Please restate the listing that follows without changing anything.
==== Supplied data ====
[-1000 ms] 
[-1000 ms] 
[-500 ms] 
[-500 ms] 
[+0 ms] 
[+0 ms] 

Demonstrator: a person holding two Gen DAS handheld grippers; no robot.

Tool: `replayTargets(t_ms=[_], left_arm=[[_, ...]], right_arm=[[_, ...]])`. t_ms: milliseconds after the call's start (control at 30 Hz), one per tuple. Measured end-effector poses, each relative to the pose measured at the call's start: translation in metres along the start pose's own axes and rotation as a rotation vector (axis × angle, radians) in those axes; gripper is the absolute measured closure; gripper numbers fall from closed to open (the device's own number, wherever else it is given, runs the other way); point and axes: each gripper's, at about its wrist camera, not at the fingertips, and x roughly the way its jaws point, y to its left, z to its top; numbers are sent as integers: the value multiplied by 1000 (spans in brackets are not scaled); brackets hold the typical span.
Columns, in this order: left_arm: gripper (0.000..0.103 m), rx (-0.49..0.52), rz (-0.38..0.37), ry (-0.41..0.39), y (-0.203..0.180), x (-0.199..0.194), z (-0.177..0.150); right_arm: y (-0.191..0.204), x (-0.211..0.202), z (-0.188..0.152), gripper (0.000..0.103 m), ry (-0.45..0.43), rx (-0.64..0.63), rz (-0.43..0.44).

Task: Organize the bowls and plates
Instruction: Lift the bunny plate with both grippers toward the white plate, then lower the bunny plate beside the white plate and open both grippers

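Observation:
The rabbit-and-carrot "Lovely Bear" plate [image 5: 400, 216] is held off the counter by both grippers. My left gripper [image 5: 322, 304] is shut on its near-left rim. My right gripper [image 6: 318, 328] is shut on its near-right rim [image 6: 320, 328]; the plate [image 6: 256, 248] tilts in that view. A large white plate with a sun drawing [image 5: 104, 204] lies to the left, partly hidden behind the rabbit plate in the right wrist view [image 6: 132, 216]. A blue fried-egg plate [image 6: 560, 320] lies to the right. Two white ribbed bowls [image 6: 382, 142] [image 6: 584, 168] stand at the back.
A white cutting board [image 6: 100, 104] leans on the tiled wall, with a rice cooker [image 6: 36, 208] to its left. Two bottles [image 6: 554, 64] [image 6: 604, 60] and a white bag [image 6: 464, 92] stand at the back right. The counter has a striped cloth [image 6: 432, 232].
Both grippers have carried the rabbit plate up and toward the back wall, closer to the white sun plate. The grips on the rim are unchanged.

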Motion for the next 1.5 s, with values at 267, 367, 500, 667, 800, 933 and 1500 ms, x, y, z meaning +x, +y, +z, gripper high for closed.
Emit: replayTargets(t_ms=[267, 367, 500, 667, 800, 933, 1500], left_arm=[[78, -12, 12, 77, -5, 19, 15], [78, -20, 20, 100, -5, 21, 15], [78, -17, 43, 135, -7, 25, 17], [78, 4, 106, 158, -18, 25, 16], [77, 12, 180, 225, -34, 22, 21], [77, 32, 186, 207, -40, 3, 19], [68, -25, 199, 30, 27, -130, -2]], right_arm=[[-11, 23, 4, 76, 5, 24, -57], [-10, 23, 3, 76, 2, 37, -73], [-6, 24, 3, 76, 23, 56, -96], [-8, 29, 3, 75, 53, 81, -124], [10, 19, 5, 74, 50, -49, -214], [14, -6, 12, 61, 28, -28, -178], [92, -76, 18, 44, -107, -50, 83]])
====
Solution to the problem:
[-1000 ms] 
[-1000 ms] 
[-500 ms] 
[-500 ms] 
[+0 ms] 
[+0 ms] 

Demonstrator: a person holding two Gen DAS handheld grippers; no robot.

Tool: `replayTargets(t_ms=[_], left_arm=[[_, ...]], right_arm=[[_, ...]])`. t_ms: milliseconds after the call's start (control at 30 Hz), one per tuple. Measured end-effector poses, each relative to the pose measured at the call's start: translation in metres along the start pose's own axes and rotation as a rotation vector (axis × angle, radians) in those axes; gripper is the absolute measured closure; gripper numbers fall from closed to open (the device's own number, wherever else it is given, runs the other way); point and axes: each gripper's, at about its wrist camera, not at the fingertips, and x roughly the way its jaws point, y to its left, z to its top; numbers are sent as integers: the value multiplied by 1000 (spans in brackets are not scaled); brackets hold the typical span.
Columns, in this order: left_arm: gripper (0.000..0.103 m), rx (-0.49..0.52), rz (-0.38..0.37), ry (-0.41..0.39), y (-0.203..0.180), x (-0.199..0.194), z (-0.177..0.150); right_arm: y (-0.191..0.204), x (-0.211..0.202), z (-0.188..0.152), gripper (0.000..0.103 m), ry (-0.45..0.43), rx (-0.64..0.63), rz (-0.43..0.44).

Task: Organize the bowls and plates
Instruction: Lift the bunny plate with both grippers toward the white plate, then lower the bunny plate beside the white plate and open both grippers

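Observation:
The rabbit-and-carrot "Lovely Bear" plate [image 5: 400, 216] is held off the counter by both grippers. My left gripper [image 5: 322, 304] is shut on its near-left rim. My right gripper [image 6: 318, 328] is shut on its near-right rim [image 6: 320, 328]; the plate [image 6: 256, 248] tilts in that view. A large white plate with a sun drawing [image 5: 104, 204] lies to the left, partly hidden behind the rabbit plate in the right wrist view [image 6: 132, 216]. A blue fried-egg plate [image 6: 560, 320] lies to the right. Two white ribbed bowls [image 6: 382, 142] [image 6: 584, 168] stand at the back.
A white cutting board [image 6: 100, 104] leans on the tiled wall, with a rice cooker [image 6: 36, 208] to its left. Two bottles [image 6: 554, 64] [image 6: 604, 60] and a white bag [image 6: 464, 92] stand at the back right. The counter has a striped cloth [image 6: 432, 232].
Both grippers have carried the rabbit plate up and toward the back wall, closer to the white sun plate. The grips on the rim are unchanged.
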
Motion for the next 1.5 s, with values at 267, 367, 500, 667, 800, 933 and 1500 ms, x, y, z meaning +x, +y, +z, gripper high for closed.
Emit: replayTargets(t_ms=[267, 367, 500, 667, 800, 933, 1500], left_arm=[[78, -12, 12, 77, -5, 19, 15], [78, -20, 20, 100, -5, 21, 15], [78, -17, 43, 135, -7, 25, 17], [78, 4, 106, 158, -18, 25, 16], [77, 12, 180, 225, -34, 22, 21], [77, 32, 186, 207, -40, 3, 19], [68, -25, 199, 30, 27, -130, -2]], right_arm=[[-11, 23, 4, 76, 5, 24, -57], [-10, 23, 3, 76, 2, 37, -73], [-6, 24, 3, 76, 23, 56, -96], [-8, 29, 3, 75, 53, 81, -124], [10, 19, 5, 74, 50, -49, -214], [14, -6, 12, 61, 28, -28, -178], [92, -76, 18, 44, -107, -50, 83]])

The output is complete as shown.